**Exercise details:** Answer with a single number, the count of lines in the material below that contain the word "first".

**Provided data:**
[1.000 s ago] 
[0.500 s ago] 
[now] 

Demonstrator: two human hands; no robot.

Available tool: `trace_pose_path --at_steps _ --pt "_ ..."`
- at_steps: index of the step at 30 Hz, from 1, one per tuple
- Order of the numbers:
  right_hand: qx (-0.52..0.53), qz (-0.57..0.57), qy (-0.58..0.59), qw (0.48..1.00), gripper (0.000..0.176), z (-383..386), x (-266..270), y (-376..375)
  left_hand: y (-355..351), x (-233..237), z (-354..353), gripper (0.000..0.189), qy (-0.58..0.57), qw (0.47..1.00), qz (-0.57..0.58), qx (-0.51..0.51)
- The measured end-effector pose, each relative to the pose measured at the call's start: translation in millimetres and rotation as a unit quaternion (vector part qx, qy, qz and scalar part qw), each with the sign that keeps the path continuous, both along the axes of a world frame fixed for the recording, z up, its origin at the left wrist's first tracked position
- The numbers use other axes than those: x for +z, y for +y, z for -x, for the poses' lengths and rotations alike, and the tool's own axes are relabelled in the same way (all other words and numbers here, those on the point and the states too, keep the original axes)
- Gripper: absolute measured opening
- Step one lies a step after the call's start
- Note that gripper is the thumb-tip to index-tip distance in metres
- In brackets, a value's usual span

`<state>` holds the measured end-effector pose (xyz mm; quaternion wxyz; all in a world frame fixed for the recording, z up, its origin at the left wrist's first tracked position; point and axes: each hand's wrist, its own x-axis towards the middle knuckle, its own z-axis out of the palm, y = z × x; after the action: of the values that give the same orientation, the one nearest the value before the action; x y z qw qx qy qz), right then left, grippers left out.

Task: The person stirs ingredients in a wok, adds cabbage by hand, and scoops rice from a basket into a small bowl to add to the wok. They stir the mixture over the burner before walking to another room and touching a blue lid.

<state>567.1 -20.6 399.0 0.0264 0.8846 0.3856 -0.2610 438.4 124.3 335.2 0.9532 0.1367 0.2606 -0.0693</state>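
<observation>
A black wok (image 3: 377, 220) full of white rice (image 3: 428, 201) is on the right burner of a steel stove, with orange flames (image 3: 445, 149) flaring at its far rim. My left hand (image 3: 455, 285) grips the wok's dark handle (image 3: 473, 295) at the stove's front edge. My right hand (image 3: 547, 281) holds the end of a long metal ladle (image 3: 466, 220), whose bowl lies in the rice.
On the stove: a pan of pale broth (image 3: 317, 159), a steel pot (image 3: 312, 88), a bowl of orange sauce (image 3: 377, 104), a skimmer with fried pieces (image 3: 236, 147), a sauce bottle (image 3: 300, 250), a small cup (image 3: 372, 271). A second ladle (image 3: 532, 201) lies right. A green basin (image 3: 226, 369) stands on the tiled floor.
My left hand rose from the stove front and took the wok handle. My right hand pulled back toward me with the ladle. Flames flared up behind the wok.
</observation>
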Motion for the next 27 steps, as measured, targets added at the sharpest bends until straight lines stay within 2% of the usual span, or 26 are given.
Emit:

**Response:** 2